# [Data listing]
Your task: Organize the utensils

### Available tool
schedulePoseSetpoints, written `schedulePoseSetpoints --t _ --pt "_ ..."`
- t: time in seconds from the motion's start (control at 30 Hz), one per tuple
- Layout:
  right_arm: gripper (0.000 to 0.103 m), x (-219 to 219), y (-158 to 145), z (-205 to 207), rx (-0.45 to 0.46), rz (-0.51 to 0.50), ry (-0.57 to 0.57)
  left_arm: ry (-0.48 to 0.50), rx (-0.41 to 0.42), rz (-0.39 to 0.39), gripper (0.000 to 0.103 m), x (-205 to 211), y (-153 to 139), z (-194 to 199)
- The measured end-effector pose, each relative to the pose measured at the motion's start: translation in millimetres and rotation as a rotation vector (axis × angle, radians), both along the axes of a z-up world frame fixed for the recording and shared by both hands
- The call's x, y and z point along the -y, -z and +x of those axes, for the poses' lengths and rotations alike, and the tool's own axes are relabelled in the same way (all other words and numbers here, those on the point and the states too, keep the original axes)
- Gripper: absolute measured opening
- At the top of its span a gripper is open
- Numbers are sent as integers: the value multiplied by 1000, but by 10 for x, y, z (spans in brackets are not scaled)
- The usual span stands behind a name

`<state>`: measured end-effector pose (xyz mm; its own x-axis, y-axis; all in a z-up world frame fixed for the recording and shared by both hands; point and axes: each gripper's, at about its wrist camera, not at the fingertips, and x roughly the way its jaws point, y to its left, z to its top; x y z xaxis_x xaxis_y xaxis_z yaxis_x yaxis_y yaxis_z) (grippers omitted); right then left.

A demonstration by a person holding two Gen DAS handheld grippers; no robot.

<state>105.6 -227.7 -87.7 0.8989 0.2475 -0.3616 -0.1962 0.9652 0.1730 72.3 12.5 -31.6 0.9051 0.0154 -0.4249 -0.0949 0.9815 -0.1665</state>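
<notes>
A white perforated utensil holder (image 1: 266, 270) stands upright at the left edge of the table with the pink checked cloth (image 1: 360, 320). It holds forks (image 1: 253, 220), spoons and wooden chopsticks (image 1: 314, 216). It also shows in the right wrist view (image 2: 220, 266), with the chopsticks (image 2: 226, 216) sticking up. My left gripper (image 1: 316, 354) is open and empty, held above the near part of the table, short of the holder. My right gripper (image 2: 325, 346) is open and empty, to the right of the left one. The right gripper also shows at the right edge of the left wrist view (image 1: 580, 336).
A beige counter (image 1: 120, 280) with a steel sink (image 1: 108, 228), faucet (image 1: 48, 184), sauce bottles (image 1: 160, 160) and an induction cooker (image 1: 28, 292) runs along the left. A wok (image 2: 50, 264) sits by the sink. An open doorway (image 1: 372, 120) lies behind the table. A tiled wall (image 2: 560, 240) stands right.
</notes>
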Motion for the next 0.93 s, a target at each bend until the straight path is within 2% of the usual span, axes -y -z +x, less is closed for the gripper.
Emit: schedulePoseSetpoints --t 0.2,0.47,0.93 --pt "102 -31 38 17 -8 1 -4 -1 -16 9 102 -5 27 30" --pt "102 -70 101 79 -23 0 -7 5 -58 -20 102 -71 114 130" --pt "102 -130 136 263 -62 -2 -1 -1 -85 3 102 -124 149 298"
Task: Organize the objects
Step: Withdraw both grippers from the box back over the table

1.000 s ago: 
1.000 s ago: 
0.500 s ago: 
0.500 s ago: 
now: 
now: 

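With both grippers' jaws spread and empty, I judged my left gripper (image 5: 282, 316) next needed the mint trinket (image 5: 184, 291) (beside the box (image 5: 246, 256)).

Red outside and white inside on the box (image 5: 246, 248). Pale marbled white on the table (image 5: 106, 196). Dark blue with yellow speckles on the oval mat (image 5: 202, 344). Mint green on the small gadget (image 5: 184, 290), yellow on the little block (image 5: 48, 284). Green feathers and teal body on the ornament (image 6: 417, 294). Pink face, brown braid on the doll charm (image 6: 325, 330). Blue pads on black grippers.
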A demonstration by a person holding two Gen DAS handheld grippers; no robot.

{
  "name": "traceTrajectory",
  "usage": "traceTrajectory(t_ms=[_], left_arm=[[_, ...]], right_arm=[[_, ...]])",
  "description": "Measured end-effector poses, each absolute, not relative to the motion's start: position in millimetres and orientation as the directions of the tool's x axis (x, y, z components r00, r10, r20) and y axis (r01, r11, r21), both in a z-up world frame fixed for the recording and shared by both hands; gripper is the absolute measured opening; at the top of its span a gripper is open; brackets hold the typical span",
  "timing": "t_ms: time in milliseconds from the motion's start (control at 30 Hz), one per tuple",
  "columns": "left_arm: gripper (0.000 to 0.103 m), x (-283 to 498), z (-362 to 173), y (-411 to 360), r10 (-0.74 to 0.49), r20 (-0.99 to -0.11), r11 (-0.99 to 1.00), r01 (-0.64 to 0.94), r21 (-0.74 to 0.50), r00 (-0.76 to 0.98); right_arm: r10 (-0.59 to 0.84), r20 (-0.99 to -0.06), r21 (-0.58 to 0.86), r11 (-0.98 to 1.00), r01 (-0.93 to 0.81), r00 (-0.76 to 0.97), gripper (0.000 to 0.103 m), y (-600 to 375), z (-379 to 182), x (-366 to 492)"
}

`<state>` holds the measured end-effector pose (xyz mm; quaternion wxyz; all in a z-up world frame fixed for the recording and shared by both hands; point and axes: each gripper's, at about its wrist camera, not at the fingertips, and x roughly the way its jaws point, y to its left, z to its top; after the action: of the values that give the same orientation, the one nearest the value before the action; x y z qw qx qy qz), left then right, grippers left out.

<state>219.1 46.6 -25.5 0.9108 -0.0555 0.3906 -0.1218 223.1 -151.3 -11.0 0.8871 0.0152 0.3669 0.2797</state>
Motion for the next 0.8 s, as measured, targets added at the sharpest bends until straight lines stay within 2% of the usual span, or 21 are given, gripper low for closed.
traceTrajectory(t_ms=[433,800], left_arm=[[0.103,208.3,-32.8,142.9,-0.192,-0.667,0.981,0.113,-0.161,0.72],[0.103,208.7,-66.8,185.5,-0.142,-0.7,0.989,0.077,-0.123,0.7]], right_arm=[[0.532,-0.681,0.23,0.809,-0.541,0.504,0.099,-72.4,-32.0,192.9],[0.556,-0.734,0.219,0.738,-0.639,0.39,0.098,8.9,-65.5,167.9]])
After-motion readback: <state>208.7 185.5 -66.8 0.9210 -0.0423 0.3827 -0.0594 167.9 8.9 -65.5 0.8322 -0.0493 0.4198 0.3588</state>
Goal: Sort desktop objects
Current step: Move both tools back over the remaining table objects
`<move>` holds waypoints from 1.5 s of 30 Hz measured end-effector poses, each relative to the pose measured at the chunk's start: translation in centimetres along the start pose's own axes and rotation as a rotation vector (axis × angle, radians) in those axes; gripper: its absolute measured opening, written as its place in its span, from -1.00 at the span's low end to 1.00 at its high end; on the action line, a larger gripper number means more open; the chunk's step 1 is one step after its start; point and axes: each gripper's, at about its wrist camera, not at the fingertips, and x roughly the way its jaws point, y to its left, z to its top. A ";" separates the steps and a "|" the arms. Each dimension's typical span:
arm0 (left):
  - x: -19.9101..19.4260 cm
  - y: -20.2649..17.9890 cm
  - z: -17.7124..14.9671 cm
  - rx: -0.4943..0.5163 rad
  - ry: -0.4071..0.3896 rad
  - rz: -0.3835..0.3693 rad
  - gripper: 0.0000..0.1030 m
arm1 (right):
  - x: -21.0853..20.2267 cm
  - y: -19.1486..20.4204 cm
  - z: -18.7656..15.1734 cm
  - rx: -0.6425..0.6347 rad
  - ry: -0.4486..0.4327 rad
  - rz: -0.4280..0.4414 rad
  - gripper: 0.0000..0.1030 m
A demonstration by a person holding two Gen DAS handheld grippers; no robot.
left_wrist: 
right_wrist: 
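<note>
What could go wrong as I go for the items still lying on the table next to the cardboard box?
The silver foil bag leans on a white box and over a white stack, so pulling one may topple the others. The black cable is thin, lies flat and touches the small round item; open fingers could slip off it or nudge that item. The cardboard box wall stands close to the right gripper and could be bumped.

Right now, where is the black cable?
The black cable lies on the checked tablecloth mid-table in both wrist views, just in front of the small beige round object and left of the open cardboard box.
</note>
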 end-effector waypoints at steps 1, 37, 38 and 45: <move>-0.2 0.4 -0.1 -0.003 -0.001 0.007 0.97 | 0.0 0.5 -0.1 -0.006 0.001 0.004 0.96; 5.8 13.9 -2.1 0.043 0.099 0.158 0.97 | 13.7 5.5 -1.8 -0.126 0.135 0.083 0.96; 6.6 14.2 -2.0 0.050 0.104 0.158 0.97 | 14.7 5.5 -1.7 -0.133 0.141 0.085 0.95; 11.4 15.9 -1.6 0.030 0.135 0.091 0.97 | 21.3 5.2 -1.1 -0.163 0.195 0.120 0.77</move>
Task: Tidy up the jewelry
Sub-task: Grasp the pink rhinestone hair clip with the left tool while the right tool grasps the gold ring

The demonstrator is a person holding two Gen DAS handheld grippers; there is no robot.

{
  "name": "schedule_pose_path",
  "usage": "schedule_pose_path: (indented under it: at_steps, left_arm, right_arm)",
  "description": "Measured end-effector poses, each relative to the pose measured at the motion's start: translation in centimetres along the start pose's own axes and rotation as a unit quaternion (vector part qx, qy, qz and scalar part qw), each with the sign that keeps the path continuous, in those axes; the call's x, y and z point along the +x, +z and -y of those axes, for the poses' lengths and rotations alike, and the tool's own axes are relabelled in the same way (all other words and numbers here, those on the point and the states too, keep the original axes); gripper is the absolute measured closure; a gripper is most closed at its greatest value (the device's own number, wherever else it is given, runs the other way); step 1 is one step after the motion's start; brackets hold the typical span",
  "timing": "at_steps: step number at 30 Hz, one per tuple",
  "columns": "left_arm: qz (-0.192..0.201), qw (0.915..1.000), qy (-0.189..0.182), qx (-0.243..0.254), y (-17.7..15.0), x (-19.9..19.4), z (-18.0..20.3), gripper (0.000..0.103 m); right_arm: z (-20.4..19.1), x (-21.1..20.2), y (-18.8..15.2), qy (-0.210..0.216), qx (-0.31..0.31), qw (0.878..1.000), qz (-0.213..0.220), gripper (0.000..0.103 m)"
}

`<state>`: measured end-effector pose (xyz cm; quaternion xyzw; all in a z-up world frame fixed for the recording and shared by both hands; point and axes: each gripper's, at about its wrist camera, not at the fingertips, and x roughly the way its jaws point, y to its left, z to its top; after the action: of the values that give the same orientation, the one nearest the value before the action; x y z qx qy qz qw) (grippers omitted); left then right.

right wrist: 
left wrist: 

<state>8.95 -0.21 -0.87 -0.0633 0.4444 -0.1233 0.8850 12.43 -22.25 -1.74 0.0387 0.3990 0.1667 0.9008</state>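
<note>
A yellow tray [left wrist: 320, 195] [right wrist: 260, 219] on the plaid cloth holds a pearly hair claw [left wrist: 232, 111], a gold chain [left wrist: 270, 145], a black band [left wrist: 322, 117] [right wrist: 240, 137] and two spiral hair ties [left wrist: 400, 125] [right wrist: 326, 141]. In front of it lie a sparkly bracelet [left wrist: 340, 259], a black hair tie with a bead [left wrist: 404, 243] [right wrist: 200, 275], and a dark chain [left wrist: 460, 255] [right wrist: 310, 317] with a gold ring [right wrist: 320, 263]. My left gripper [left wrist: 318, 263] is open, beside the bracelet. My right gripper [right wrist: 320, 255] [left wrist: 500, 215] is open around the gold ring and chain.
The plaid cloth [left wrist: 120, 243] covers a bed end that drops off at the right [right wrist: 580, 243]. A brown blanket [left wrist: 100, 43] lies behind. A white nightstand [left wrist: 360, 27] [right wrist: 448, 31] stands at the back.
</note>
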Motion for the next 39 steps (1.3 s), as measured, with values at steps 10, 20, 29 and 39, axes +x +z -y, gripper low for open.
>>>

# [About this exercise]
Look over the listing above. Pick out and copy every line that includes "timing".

# [Exercise result]
  "timing": "t_ms: time in milliseconds from the motion's start (control at 30 Hz), one per tuple",
  "timing": "at_steps: step number at 30 Hz, one per tuple",

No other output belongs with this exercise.